5 czerwca: Dzień Pigułki Śmierci

fot. kajaKoalicja złożona z 24 czołowych amerykańskich organizacji pro-life ogłosiła plany przeprowadzenia kampanii protestu przeciwko szkodom spowodowanym przez pigułki aborcyjne „dzień po”. Środki te są „bombami hormonalnymi” szkodliwie oddziałującymi nie tylko na nienarodzone dzieci i ich matki, ale także na środowisko. Oddziaływania te zostały szeroko udokumentowane i nagłośnione przez wpływowe media.

„W tym roku, propagatorzy kontroli urodzeń obchodzą 50 rocznicę dopuszczenia do używania antykoncepcji hormonalnej” – napisali przedstawiciele koalicji pro-life w oświadczeniu prasowym.

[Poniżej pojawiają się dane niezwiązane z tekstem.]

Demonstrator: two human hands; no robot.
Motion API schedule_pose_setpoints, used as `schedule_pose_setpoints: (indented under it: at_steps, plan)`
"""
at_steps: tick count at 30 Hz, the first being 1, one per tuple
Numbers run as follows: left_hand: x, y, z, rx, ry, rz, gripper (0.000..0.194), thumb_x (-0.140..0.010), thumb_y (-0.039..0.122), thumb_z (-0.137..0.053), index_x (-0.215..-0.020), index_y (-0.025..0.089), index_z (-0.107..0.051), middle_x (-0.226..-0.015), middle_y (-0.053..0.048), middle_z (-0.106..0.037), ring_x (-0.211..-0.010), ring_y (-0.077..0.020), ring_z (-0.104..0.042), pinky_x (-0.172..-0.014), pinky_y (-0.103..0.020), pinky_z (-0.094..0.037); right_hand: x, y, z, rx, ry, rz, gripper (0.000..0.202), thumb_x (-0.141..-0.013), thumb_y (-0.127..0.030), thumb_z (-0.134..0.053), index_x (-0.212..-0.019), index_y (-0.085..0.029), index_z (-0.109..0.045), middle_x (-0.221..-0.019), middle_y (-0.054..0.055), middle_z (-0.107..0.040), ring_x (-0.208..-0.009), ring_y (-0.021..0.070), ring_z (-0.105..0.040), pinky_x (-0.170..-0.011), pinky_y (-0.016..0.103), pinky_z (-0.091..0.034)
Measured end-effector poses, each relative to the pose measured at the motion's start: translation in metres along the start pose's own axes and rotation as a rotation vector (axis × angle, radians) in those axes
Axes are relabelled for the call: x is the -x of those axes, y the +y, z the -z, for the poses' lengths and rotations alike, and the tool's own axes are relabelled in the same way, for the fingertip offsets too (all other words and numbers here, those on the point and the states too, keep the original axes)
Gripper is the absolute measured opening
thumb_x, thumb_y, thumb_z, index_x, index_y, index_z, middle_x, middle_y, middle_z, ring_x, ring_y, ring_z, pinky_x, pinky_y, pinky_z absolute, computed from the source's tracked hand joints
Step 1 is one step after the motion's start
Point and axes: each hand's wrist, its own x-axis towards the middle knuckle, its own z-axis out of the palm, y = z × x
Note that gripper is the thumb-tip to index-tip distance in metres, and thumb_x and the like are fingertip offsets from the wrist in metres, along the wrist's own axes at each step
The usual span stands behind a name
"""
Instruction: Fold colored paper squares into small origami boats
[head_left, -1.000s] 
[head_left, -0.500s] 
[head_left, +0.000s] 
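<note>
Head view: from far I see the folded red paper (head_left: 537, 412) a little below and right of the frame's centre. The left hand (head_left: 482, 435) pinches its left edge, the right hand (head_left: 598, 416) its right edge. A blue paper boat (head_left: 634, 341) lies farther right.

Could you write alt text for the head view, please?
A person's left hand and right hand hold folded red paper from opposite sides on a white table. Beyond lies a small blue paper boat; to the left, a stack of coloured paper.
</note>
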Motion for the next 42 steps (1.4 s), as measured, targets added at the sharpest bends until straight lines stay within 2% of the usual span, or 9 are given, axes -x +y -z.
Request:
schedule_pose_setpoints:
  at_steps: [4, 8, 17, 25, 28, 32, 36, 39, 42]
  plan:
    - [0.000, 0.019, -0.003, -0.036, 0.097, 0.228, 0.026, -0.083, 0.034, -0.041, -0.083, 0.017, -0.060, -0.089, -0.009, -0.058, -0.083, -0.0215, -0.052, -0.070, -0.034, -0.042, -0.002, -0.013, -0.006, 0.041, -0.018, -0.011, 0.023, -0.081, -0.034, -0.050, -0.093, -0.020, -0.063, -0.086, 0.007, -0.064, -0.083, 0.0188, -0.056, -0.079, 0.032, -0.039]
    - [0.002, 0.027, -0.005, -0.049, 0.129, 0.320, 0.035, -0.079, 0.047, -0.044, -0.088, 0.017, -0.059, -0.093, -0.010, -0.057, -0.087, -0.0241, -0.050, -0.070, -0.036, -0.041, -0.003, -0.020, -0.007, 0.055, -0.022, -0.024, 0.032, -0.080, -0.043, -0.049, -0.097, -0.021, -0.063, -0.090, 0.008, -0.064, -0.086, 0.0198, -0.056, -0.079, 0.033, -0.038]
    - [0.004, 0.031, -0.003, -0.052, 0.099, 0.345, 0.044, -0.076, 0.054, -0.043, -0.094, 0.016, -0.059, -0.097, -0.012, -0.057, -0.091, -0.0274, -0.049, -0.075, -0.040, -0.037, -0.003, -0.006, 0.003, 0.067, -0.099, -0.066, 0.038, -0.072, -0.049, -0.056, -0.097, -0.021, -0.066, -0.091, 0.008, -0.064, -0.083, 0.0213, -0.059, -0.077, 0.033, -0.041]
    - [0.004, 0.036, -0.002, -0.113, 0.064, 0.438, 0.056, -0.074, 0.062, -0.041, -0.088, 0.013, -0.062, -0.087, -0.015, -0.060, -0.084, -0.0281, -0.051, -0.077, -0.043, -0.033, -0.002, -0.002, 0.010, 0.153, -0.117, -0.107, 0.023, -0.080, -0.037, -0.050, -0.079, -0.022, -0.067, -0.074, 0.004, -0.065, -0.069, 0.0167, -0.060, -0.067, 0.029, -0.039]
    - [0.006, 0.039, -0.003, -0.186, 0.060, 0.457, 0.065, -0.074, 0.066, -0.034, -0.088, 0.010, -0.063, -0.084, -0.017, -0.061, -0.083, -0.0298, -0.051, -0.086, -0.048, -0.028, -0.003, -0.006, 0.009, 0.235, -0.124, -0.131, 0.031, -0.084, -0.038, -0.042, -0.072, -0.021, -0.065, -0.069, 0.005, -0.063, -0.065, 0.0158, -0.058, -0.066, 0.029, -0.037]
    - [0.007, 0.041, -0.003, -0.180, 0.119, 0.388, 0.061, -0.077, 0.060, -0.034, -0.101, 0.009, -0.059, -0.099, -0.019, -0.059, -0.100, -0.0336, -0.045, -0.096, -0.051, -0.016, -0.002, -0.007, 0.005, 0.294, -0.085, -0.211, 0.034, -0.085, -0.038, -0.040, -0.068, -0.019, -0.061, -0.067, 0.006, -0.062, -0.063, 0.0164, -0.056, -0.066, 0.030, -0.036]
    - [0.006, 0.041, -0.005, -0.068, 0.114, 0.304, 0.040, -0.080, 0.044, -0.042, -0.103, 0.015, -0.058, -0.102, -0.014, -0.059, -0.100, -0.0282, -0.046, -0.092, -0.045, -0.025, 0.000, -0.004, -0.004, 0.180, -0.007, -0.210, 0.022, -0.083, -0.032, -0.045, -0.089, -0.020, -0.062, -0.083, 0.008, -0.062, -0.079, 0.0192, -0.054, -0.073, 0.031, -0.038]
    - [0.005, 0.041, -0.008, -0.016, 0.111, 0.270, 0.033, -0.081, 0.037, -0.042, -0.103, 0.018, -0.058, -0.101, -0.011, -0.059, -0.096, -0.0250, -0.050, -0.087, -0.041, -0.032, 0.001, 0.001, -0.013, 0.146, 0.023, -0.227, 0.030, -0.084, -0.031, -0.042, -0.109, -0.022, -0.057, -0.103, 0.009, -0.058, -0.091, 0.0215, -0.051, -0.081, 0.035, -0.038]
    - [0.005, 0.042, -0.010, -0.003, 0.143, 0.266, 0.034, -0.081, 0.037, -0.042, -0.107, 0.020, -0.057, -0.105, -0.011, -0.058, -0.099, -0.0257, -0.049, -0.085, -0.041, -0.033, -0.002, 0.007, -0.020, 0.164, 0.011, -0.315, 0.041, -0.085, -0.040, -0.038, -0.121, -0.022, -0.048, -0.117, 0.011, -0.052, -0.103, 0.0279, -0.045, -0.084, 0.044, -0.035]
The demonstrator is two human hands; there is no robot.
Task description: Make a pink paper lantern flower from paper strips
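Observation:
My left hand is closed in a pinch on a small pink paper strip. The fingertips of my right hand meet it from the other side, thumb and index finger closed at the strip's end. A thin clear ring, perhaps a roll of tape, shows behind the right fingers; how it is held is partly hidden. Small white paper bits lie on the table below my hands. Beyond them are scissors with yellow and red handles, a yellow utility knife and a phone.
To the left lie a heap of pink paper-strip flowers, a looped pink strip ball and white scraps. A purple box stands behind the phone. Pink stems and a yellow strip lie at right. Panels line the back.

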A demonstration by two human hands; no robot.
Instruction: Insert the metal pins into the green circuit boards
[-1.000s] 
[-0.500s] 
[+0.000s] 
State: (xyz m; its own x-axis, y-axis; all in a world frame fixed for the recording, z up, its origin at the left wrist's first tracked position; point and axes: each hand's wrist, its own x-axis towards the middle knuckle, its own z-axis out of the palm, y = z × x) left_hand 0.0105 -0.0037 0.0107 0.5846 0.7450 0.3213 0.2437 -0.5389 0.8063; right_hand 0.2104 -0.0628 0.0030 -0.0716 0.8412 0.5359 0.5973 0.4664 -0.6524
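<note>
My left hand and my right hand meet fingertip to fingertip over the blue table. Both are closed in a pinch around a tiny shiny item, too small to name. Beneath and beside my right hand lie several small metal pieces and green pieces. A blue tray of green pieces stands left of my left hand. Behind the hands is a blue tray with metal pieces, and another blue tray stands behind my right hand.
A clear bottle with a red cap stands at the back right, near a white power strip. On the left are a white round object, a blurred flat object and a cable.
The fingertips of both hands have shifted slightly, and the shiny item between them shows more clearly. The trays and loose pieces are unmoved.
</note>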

American Life League (Amerykańska Liga Życia – koordynująca akcję) i jej wspomożyciele uważają, że pół wieku zatruwania naszych arterii wodnych nie jest czymś godnym świętowania. Oświadczenie wskazuje na wiele opracowań naukowych udowadniających niszczycielskie skutki wysokiego stężenia estrogenu uwalnianego do zbiorników wodnych zaopatrujących ludność. Przyczyną są właśnie pigułki antykoncepcyjne oraz pigułki „dzień po”, które zawierają wielokrotnie większe stężenie hormonów. Wysokie ich stężenie w wodach ma bezpośredni związek z wyraźnym obniżeniem się płodności mężczyzn oraz z mutacjami u ryb płci męskiej.

Pigułka „dzień po” powoduje aborcje sprawiając, że zygota dziecka poczętego nie może zagnieździć się w macicy. Mimo tego jest zazwyczaj klasyfikowana jako środek antykoncepcyjny. Pigułka ta wywołała śmierć wielu zdrowych kobiet wywołując krwotoki, ataki serca, udary i zawały.

Odpowiedzią organizacji pro-life ma być „The Pill Kills Day” (Dzień Pigułki Śmierci) – największy ogólnonarodowy protest tego rodzaju, planowany na 5 czerwca 2010. Obejmie on aktywistów ruchów działających na rzecz życia oraz naukowców i nauczycieli z całych Stanów. Mają oni domagać się „uczciwego podejścia” od amerykańskich firm farmaceutycznych i rządu. Protestujący chcą zmusić te instytucje do uznania faktu, że kontrola urodzin naraża na ryzyko zdrowie dzieci, kobiet oraz środowisko naturalne. Jedna z grup ma zamiar protestować w Waszyngtonie pod siedzibą międzynarodowej organizacji aborcyjnej Planned Parenthood (Planowane Rodzicielstwo).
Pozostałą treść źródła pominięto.